4.1. Basics of filter banks

In the following, we consider discrete signals with finite energy ( $x\in\ell^{2}(\mathbb{Z})$ ), interpreted as samples of a continuous signal, sampled at sampling frequency $\xi_{s}$ , i.e. the signal was sampled every $1/\xi_{s}$ seconds. Bold italic letters indicate matrices (upper case), e.g. $\mathbfit G$ , and vectors (lower case), e.g. $\mathbfit h$ . We denote by $W_{N}=e^{2i\pi/N}$ the $N$ th root of unity and by $\delta_{k}=\delta_{0}[\cdot-k]$ the (discrete) Dirac symbol, with $\delta_{k}[n]=1$ for $n=k$ and $0$ otherwise.
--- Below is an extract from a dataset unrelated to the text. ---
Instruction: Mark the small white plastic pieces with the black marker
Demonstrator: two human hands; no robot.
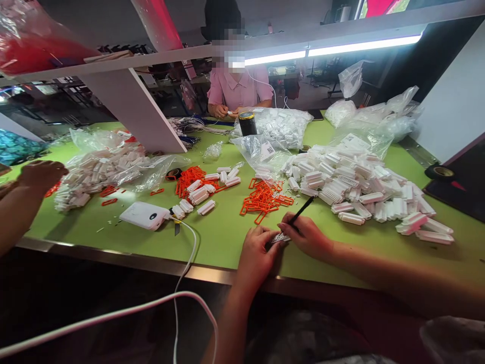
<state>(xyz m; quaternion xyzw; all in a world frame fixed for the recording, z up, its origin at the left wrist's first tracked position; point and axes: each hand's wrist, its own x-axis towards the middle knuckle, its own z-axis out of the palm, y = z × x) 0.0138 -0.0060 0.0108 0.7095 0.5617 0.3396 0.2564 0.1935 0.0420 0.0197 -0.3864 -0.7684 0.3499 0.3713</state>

Observe that for $q=D/d$ we have

(16)

\sum_{l=0}^{q-1}W_{D}^{jld}=\sum_{l=0}^{q-1}e^{2\pi ijl/q}=\left\{\begin{array}[]{ll}q&\text{if $j$ is a multiple of $q$}\\ 0&\text{otherwise.}\end{array}\right.

The $z$ -transform maps a (discrete-)time domain signal $x$ to its frequency domain representation $X$ by

\mathcal{Z}:\,x[n]\mapsto X(z)=\sum_{n\in\mathbb{Z}}x[n]z^{n}\text{, for all }z\in\mathbb{C}.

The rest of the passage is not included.